There are currently three main issues that are observed in a FL setup which are: data democratization, limitation on AI models, and efficiency of the tools. In most FL systems, there is not much emphasis on democratization of data, which seems to be of paramount importance for data harmonization. Current constraints in FL require that data is in a static structure in a table format (e.g., CSV) and that the order of variables in that data is maintained24,25. Aside from this, it is important to consider the data type, as it poses a problem when Machine Learning (ML) models use this data (e.g., a ML model might expect a number, but the value is in characters). To address some of these issues, modern data formats have been proposed, such as linked data formats like RDF, where data can be represented as triples. The advantage of this approach is that the data for ML models does not need to be in a predefined tabular structure but can be expanded as it is. However, to be able to use these data, an additional SPARQL26 layer must be integrated into the machine learning models, which first identifies the required variables and determines whether they are available at all from the data owners. This does not preclude still considering preprocessing steps such as missing values and other data formatting issues. When different data owners collaborate in a federated setting using same data in different contexts additional layers can be added on top of data stations where automated deciphering of data based on ontologies can be carried out using modern data standards like FHIR27 or OMOP28.

So far, there are only a limited number of AI models implemented in the FL environment. Some of them are commercial in nature such as HPE29, other open-source models that have just been made available in a federated environment are glm30. For large datasets, simple models (e.g., summary statistics) are often sufficient because big data often introduce unique statistical challenges, including scalability and storage bottleneck, noise accumulation, spurious correlation, incidental endogeneity, and measurement errors31. Apart from that, most complex statistical models are designed to run on single devices in a centralized setting. Modern algorithms like deep learning models need to be redesigned to leverage the power of a FL setup32.

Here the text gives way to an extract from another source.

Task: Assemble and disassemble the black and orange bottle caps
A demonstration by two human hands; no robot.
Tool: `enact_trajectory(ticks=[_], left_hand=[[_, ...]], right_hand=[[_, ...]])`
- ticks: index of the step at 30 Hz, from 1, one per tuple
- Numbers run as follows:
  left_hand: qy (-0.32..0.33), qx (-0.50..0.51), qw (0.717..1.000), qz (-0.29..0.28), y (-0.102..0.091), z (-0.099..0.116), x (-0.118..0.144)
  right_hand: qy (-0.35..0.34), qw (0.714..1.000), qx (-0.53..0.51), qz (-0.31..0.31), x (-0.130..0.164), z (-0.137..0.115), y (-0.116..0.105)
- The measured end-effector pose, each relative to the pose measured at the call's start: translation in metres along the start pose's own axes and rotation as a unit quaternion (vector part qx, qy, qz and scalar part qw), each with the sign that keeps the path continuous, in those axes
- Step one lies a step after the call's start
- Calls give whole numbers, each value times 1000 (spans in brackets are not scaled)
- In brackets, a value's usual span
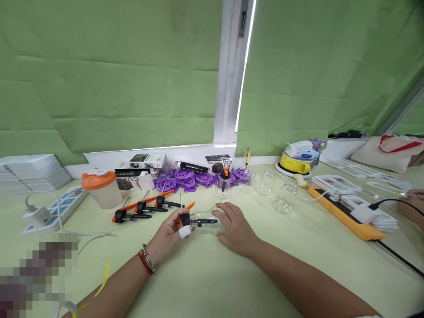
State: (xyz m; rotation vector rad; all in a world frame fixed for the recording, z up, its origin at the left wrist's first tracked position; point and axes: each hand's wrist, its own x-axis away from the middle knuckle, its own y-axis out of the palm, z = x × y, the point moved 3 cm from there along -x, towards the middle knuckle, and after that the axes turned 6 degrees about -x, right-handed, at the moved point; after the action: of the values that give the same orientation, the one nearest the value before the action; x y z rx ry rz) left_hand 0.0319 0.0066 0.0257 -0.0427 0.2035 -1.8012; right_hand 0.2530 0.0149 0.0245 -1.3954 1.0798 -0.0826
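A clear glass bottle point(207, 216) lies on its side between my hands, low over the table. My left hand point(170, 229) pinches the black cap point(184, 219) with an orange lever at the bottle's neck; white tape wraps one finger. A dark tube from the cap reaches inside the glass. My right hand point(235, 227) is wrapped round the wide base end, its fingers bent over the glass. Left of my hands lie three similar black caps point(141, 207) with orange levers and dark tubes. Behind stands an upright bottle point(224, 192) with such a cap fitted.
Purple wheel-shaped parts point(185, 179) and printed boxes point(135, 180) line the back. Several bare glass bottles point(281, 204) stand right of centre. An orange-lidded cup point(101, 187) is at left. An orange power strip point(347, 216) with cables lies right, near another person's hand point(412, 205).
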Motion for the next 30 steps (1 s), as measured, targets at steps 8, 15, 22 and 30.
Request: enact_trajectory(ticks=[8, 15, 22, 30], left_hand=[[-5, 30, 1000, 1, 0, -4, -1], [-6, 45, 999, 1, -2, -9, -2], [-18, 48, 999, -3, 0, -4, 0], [-14, 63, 998, -2, 3, -4, 0]], right_hand=[[-19, 1000, -15, -6, 0, 1, 0], [43, 981, -188, 26, 2, 12, -2], [123, 933, -338, 14, -2, 18, -7], [207, 788, -580, 10, -1, 29, 11]])
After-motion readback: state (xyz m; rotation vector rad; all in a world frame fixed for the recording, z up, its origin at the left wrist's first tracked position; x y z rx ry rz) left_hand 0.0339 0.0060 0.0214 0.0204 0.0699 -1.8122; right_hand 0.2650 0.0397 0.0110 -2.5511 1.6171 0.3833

Most ML models are created using languages such as Python or R. These languages allow a researcher to quickly create models for research purposes. However, these models are difficult to operationalize because they have issues with data structures, as most of them work with tabular data and are incompatible with web data formats such as JSON. While there are some packages in these languages that take care of some of the problems, they are not inherently efficient. Most of the models created in a FL environment are dockerized. Docker33 provides an environment that allows a ML model to be reusable and reproducible by considering all the dependencies that a ML model requires. However, since both Python and R are interpreted languages, docker images created with these languages are very large, resource intensive, and require good network bandwidth and CPU resources. Recently, efforts are being made to create models in modern compiled languages such as Golang34 and Rust35. Since the ML models created using these tools are in binary format, all dependencies are included in them, making these models more efficient both CPU and in terms of network bandwidth. In future, it is important that more ML models are built using compiled languages.

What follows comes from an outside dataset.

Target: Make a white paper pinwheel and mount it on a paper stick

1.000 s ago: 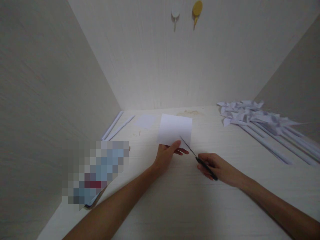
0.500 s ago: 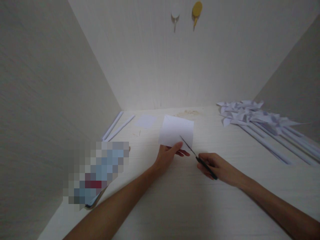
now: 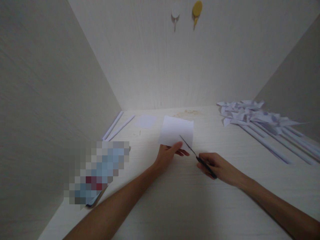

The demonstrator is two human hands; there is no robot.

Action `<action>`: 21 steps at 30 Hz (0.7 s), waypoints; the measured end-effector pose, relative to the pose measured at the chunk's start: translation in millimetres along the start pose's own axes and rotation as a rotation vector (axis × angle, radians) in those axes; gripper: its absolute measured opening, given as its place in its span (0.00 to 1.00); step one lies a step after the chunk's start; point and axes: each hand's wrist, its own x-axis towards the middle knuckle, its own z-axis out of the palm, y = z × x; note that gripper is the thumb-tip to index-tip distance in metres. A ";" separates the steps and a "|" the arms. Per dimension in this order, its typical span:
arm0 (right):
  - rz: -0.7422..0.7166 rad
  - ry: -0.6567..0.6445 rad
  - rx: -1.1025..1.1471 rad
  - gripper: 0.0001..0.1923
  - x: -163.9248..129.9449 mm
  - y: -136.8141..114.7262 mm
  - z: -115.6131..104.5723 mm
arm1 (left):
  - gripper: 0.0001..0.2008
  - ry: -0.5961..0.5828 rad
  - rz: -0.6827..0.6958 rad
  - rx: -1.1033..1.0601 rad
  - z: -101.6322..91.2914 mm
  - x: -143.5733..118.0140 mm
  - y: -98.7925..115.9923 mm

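My left hand (image 3: 168, 155) pinches the near edge of a white square of paper (image 3: 176, 129) and holds it up over the middle of the table. My right hand (image 3: 219, 167) grips black-handled scissors (image 3: 197, 157). Their thin blades point up and left and meet the paper's lower right part, close to my left fingertips.
A heap of white paper pinwheels on long paper sticks (image 3: 260, 124) lies at the right. Two rolled paper sticks (image 3: 117, 126) and a small paper square (image 3: 145, 121) lie at the back left. A blurred object (image 3: 98, 170) sits at the left. Two hooks (image 3: 186, 11) hang on the back wall.
The paper has tilted slightly in my left hand. Both hands and the scissors stay almost where they were, with the blades still at the paper's lower right.
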 end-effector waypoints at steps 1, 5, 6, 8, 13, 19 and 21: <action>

In this study, a proof of concept of FL approach was demonstrated to detect food fraud. A federated BN model was implemented in this setting that could be trained on the combined data of databases from geographically different locations, without the source data ever leaving the data stations. The principle was demonstrated for three data stations, although many more data stations can easily be linked to this infrastructure.

The results showed that the federated BN model achieved high accuracy and improved sensitivity, indicating better identification of food fraud cases. Despite the heterogeneity and imbalances of the data, the federated BN model provided a broader knowledge base, and maintained model performance while preserving privacy and security.

The FL may help to develop powerful prediction models for the benefit to all actors in the food supply chain while the data will not be leaving the database of the data owner, hence solving GDPR and business sensitivity issues. Such a concept may stimulate the collaboration along the food supply chain and lead to an increased trust among actors. In addition, making use of data from many stakeholders may also stimulate a more efficient use of resources and reduce the costs of data collection (i.e., food safety monitoring).

Overall, the findings of this study contribute to the understanding of FL infrastructure and its potential for secure and privacy-preserving knowledge sharing. This research paves the way for wider adoption of FL in various domains where data privacy is a concern and for the development of data trusts in food supply chains.

Methods

Federated architecture

In this study, the Vantage636 platform (version 2.3.4) was used, which is a FL infrastructure for secure information sharing. This central infrastructure component (authentication and message broker) was hosted at the Wageningen University & Research premise. Vantage6 enforces privacy concerns by allowing only certain algorithms to run. This ensures that data is secure even if the security of the server is compromised. Collaboration policies for data sharing were defined on the central server. To set up a federated collaboration (shown in Fig. 5), the following activities should be carried out: (i) A collaboration network is created when all participating organizations agree to work together on a particular issue. These organizations can represent any actor in the food supply chain (e.g., farmers, food industry, government agencies), who can be both owners and/or users of data and models/algorithms. This infrastructure is created from a central location where a collaboration server is established that has an integrated database that stores collaboration information and policies that determine which collaborations have access to which data stations according to those policies. An administrator makes individual organizations part of this collaboration at the central server and distributes the authentication information to all involved organizations and users; (ii) A data analysis algorithm or model learning application is created by a model developer using an appropriate language (e.g., R/Python). These scripts can be used on a particular data station that is part of this collaboration network. These scripts are typically published as Docker images in an internal Docker registry or a publicly accessible Docker registry, approved within the collaboration. All input parameters are passed to this Docker image; (iii) Any data station requesting this Docker image as part of a collaboration can have it run at the data station owner’s site if execution of that image is allowed; (iv) The computing nodes of the data stations return the results after the algorithm has been executed. These results are sent to the central server, from which the model users can retrieve the results.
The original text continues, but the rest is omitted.